The main objective of multivariable statistical analysis is to explore the relationships between two or more variables and to determine the nature and strength of those relationships. The analysis can help identify important predictors of a particular outcome or dependent variable.
There are several methods used in multivariable statistical analysis, including multiple regression analysis, factor analysis, principal component analysis, and cluster analysis. These methods allow researchers to examine the relationships among multiple variables and to identify any underlying factors or groupings within the data.
Multivariable statistical analysis is a powerful tool for understanding complex data sets and can provide valuable insights into the relationships between variables.
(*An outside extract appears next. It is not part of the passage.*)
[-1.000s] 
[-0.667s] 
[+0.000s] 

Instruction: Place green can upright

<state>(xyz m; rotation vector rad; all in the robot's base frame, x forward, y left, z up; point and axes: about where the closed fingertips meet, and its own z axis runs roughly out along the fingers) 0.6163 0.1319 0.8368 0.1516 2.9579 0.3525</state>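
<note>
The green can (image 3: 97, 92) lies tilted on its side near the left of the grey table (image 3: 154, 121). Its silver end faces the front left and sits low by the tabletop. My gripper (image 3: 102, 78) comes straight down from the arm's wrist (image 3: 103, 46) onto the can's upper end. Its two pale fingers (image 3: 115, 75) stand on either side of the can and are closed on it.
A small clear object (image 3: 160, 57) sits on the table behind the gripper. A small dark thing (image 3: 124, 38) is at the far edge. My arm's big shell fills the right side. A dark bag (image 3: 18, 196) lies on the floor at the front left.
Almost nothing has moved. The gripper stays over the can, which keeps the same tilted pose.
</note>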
However, it requires a good understanding of statistical concepts and methods and should be used carefully to avoid drawing incorrect conclusions.
We used Orange Data Mining application to run both analyses by applying the following canvas.
2. Analyses and discussions
2.1 Principal components analysis
PCA is a technique used to transform high-dimensional data into a smaller set of variables called principal components. These principal components are linear combinations of the original variables that capture the most important patterns and variations in the data.
PCA is often used for data exploration and visualization, as it can help identify important relationships among variables and highlight any underlying structures or patterns in the data. It can also be used for data compression, as the new set of principal components can often represent the data with fewer variables than the original dataset.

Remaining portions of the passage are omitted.